How to disable Windows Restore

In order to disable all WinRE's functionalities, it is necessary, first of all, to enter Windows with the credentials of system administrator. In this way we will have access to all settings, even the security ones. After logging in we'll have to launch the command line, choosing "Run as administrator". The command to launch will be "reagentc.exe /disable". After executing this command Windows will warn us that the Restore has been disabled and will remain so until we, again with administrator credentials, reactivate it by launching the command "reagentc.exe /enable".

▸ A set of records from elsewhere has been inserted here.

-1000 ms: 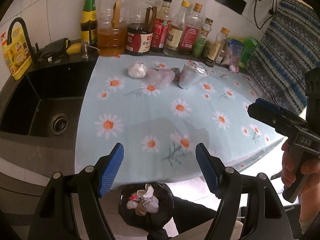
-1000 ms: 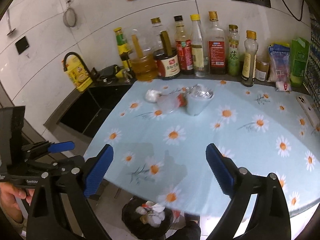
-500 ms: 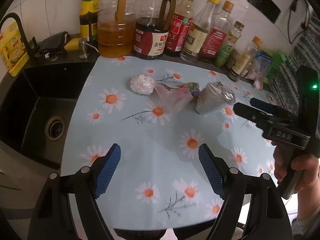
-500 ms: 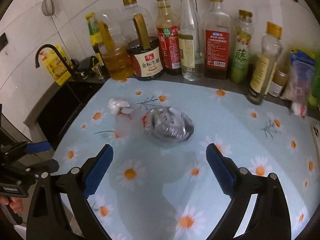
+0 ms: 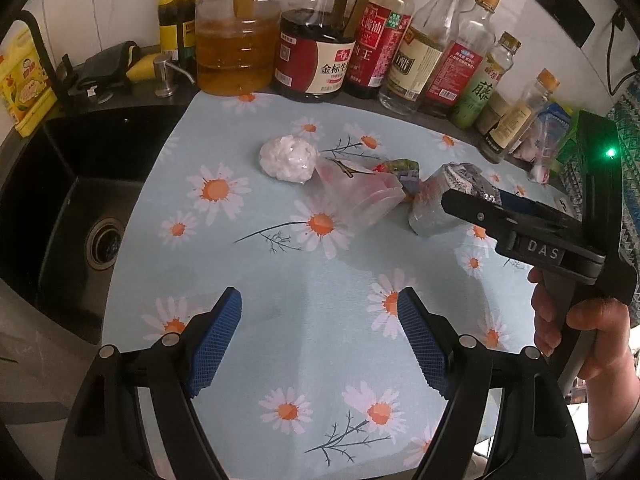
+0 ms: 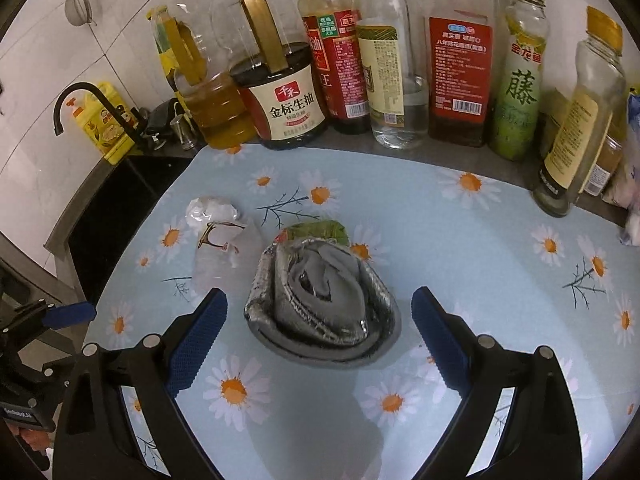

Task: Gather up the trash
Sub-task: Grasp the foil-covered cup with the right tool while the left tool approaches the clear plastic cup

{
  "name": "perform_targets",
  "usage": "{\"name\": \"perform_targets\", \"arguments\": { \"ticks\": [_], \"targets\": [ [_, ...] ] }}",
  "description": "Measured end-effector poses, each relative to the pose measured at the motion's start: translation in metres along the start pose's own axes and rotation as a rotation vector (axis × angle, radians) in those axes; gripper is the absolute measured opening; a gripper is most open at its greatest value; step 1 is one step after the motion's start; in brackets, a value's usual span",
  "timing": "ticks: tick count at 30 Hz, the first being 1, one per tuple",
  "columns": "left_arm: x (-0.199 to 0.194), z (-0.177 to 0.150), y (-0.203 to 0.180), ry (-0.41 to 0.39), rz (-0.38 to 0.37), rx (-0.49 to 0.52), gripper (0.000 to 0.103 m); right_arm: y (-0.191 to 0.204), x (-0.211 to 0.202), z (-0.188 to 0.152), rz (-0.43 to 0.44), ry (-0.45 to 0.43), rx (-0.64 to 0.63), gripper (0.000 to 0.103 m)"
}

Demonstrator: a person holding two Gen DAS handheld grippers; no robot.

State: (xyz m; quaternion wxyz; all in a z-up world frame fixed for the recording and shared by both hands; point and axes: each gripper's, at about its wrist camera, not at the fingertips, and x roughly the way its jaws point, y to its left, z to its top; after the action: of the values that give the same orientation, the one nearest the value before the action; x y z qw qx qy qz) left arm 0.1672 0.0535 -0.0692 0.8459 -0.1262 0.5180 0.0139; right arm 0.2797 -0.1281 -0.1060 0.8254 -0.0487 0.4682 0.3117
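A crushed foil container (image 6: 324, 300) lies on the daisy tablecloth (image 6: 480, 240). My right gripper (image 6: 320, 299) straddles it; its jaws are closing and the blue pads (image 6: 200, 332) stand clear of the foil on both sides. Behind the foil lie a green and red wrapper (image 6: 316, 230), a clear plastic bag (image 6: 224, 252) and a white crumpled ball (image 6: 212, 210). In the left wrist view my left gripper (image 5: 318, 304) hovers open over bare cloth, well short of the ball (image 5: 288, 158) and the bag (image 5: 356, 196). The right gripper (image 5: 472, 200) covers part of the foil (image 5: 436, 208) there.
Sauce and oil bottles (image 6: 280, 80) line the wall behind the cloth. A black sink (image 5: 60, 200) with a tap (image 6: 80, 96) lies to the left, with a yellow detergent bottle (image 5: 24, 88) beside it. A hand (image 5: 576, 332) holds the right gripper's handle.
Both grippers moved forward and down over the table toward the trash. The bin under the table edge dropped out of view. The right gripper now straddles the foil container.
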Motion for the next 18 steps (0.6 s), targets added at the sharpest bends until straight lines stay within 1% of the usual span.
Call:
{"name": "perform_targets", "arguments": {
  "ticks": [1,3,9,18],
  "targets": [
    [0.001,0.0,0.0,0.001,0.001,0.0,0.078,0.0,0.003,0.0,-0.008,0.01,-0.002,0.08],
    [0.002,0.001,-0.002,0.002,0.001,-0.001,0.078,-0.002,0.008,0.0,-0.01,0.034,0.0,0.066],
    [0.004,0.007,-0.006,-0.002,-0.002,0.004,0.078,-0.005,0.003,-0.001,0.009,0.027,0.006,0.059],
    [0.015,0.025,-0.018,-0.01,-0.01,0.025,0.078,-0.02,-0.035,-0.002,0.033,-0.03,0.037,0.059]
  ]
}}
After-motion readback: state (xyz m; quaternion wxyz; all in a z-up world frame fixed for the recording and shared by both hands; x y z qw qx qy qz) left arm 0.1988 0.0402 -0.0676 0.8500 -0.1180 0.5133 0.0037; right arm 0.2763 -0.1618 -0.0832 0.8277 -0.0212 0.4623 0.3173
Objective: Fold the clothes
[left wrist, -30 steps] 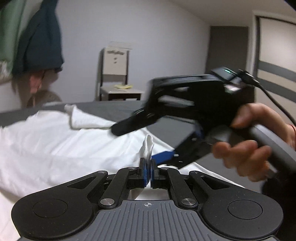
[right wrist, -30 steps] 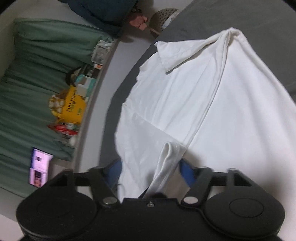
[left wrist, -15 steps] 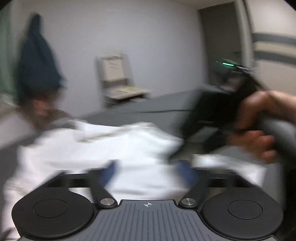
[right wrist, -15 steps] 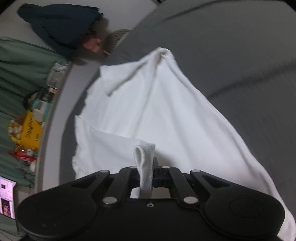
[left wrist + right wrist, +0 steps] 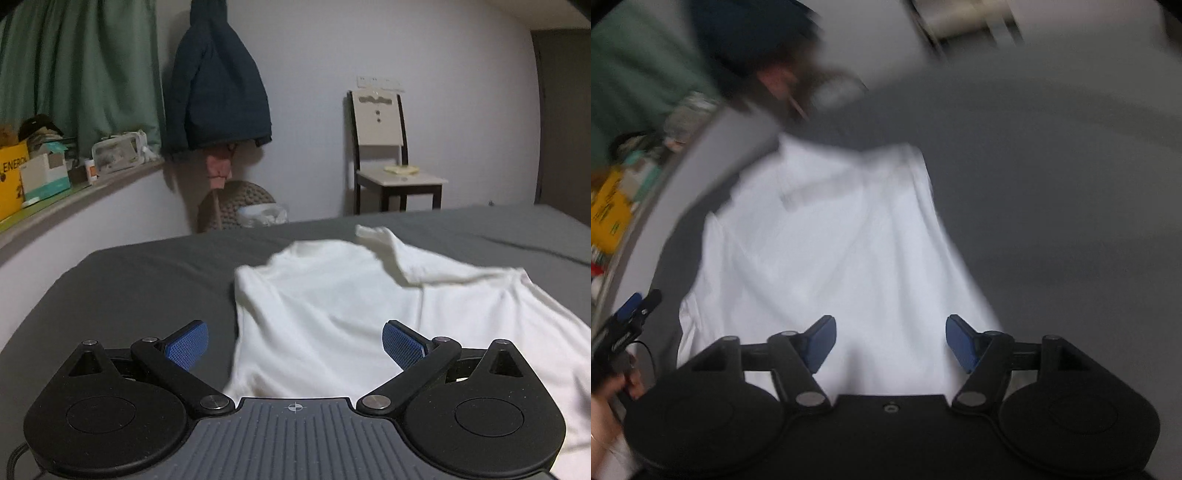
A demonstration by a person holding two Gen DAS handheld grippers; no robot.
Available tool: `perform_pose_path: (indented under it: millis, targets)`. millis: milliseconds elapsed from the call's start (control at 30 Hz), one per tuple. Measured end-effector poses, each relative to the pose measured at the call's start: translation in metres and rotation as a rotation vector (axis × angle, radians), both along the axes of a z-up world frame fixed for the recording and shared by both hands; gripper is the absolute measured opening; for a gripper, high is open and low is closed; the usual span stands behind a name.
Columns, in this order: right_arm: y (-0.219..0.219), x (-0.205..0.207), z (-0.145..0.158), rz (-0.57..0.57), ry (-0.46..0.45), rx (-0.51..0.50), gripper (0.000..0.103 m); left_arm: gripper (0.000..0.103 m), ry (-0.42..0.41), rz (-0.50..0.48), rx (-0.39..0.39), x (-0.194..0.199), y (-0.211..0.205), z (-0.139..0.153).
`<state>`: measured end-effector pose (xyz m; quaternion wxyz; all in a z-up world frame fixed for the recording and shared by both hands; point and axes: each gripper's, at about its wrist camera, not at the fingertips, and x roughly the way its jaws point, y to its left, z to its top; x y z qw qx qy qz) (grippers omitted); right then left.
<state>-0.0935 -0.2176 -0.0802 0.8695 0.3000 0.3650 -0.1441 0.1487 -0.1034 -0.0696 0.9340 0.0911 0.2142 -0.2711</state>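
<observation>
Now, both tools spread wide w/ nothing held, left tool point(image 5: 294, 345), right tool point(image 5: 890, 341), white shirt point(image 5: 332, 295) rumpled on grey bed point(image 5: 147, 266)

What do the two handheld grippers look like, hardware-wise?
Both match: the left gripper and right gripper have black linkage arms, silver pivot screws, round black side housings and blue textured pads. The left's body is ribbed grey with a crosshair mark.

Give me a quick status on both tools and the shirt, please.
Left tool open, empty. Right tool open, empty. White shirt lying loose on the grey bed, not yet folded flat. Nothing in the way.
</observation>
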Motion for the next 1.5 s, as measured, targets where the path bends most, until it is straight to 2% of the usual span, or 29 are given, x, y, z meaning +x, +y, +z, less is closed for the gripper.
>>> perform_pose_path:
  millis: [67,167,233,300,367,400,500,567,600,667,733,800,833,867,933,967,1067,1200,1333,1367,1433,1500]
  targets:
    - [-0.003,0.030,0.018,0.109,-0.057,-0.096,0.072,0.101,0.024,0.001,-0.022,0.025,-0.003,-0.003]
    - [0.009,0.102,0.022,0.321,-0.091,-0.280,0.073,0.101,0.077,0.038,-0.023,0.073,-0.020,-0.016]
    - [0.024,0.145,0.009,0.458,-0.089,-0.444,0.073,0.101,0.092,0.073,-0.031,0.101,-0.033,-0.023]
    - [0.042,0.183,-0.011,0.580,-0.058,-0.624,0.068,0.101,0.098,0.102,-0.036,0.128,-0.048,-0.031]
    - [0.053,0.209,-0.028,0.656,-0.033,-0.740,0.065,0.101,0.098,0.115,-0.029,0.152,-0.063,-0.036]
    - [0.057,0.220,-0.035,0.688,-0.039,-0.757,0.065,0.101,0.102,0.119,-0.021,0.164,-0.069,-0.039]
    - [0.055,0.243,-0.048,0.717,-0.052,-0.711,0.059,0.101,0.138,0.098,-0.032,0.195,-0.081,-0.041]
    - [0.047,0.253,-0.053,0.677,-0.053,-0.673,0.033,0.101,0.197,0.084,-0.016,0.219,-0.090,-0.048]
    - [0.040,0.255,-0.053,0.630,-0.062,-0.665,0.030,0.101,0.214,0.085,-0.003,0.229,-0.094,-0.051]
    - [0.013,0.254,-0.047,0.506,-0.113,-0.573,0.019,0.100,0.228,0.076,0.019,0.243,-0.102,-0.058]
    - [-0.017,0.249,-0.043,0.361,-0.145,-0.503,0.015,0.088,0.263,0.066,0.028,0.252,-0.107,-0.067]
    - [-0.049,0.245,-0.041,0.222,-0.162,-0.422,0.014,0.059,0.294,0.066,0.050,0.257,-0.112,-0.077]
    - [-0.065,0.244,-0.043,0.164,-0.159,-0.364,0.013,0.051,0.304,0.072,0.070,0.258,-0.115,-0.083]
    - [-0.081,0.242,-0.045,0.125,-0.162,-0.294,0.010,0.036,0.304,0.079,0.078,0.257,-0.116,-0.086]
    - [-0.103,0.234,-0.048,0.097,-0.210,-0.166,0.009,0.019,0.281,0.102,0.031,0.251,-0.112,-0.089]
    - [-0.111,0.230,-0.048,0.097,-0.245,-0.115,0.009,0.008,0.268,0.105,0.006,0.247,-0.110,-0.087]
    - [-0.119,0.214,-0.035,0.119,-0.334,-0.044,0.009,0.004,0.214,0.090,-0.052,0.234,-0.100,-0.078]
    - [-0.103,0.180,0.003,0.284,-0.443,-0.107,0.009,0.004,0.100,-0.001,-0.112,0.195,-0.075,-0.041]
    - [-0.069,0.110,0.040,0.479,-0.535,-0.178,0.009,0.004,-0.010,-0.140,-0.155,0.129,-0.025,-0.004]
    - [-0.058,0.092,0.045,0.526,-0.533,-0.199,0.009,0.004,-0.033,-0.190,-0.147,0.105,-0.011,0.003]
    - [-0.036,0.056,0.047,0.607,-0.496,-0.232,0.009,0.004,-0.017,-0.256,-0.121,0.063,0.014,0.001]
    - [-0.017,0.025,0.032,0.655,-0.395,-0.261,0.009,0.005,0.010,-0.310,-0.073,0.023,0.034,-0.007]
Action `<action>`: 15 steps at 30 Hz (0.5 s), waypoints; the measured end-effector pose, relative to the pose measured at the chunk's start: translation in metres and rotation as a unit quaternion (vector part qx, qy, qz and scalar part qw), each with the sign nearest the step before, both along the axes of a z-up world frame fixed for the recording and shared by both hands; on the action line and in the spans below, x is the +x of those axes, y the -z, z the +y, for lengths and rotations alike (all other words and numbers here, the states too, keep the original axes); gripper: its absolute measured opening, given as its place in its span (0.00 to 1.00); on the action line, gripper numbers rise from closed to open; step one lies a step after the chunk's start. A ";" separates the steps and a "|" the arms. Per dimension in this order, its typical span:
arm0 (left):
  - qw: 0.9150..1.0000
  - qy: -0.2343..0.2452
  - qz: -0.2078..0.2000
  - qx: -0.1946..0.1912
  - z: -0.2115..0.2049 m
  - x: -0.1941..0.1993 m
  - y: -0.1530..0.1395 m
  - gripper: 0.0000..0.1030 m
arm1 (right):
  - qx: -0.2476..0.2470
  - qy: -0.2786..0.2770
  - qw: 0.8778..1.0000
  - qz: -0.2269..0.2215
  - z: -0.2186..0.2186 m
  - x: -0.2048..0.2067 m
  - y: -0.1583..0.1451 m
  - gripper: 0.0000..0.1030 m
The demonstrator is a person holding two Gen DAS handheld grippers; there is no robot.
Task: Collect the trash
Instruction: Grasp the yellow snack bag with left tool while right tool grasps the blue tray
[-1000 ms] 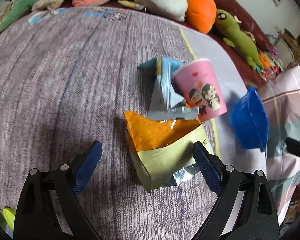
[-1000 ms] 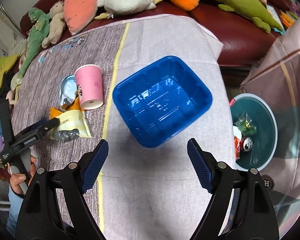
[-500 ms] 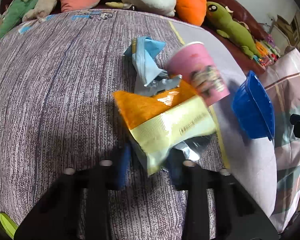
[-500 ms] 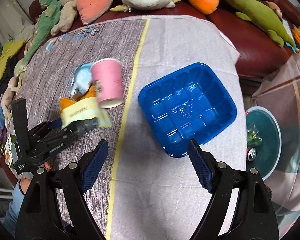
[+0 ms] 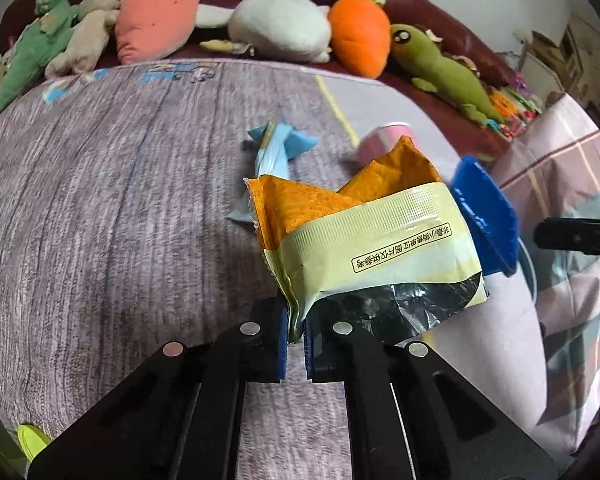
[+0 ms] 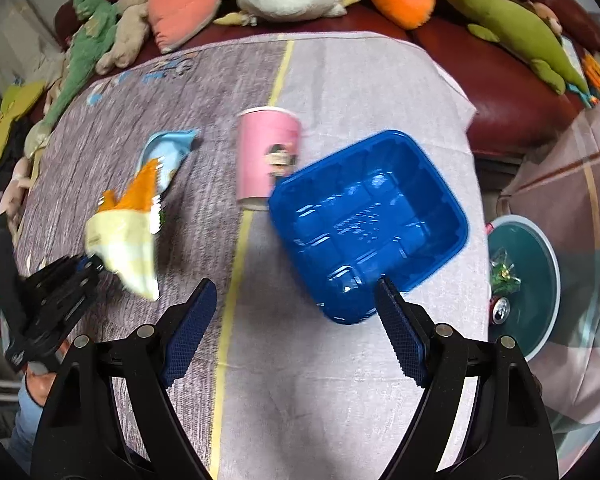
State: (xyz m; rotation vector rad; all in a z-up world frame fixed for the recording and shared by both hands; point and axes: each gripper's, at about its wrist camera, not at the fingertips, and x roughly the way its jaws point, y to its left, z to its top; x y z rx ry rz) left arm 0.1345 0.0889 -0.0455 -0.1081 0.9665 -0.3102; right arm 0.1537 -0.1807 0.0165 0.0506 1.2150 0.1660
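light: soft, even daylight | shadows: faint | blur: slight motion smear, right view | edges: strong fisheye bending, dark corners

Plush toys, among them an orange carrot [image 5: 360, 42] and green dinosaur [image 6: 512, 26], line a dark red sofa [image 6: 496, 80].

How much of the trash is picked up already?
Some is done: a can and a wrapper already lie in the teal bin. In hand: the left gripper has just closed on the yellow snack wrapper. Still left on the table: the pink cup, the light blue wrapper and the blue tray. The right gripper is open.
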 end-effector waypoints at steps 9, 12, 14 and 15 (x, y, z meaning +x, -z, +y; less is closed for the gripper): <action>1.000 0.026 -0.005 -0.003 -0.028 0.005 -0.008 0.06 | -0.016 0.086 0.996 0.007 -0.066 0.022 0.025 0.75; 1.000 0.030 -0.006 0.002 -0.035 0.009 -0.011 0.06 | -0.008 0.106 0.994 0.023 -0.085 0.030 0.044 0.75; 0.999 0.031 -0.005 0.005 -0.039 0.012 -0.011 0.06 | 0.002 0.113 0.993 0.034 -0.092 0.035 0.058 0.74; 0.999 0.032 -0.005 0.008 -0.041 0.013 -0.011 0.06 | 0.005 0.114 0.993 0.036 -0.093 0.036 0.062 0.65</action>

How to avoid the risks of Windows Restore

Those who do not want to give up the functionality of WinRE, but is forced to share access to the computer with other people they do not trust, however, has a possibility to do so while maintaining a good degree of security. Just create different user accounts, with different roles. Theoretically, you only need two: an administrator (protected by a strong password) and a "Guest" user who has limited functionality.

Whoever logs into Windows with a Guest account, in fact, cannot use the system tools, nor make changes to the operating system and cannot even install new applications. Finally, they can't access the data saved by other accounts. It is a very limited type of account, therefore, but for users of a library or similar activities it is more than sufficient and, above all, much more secure.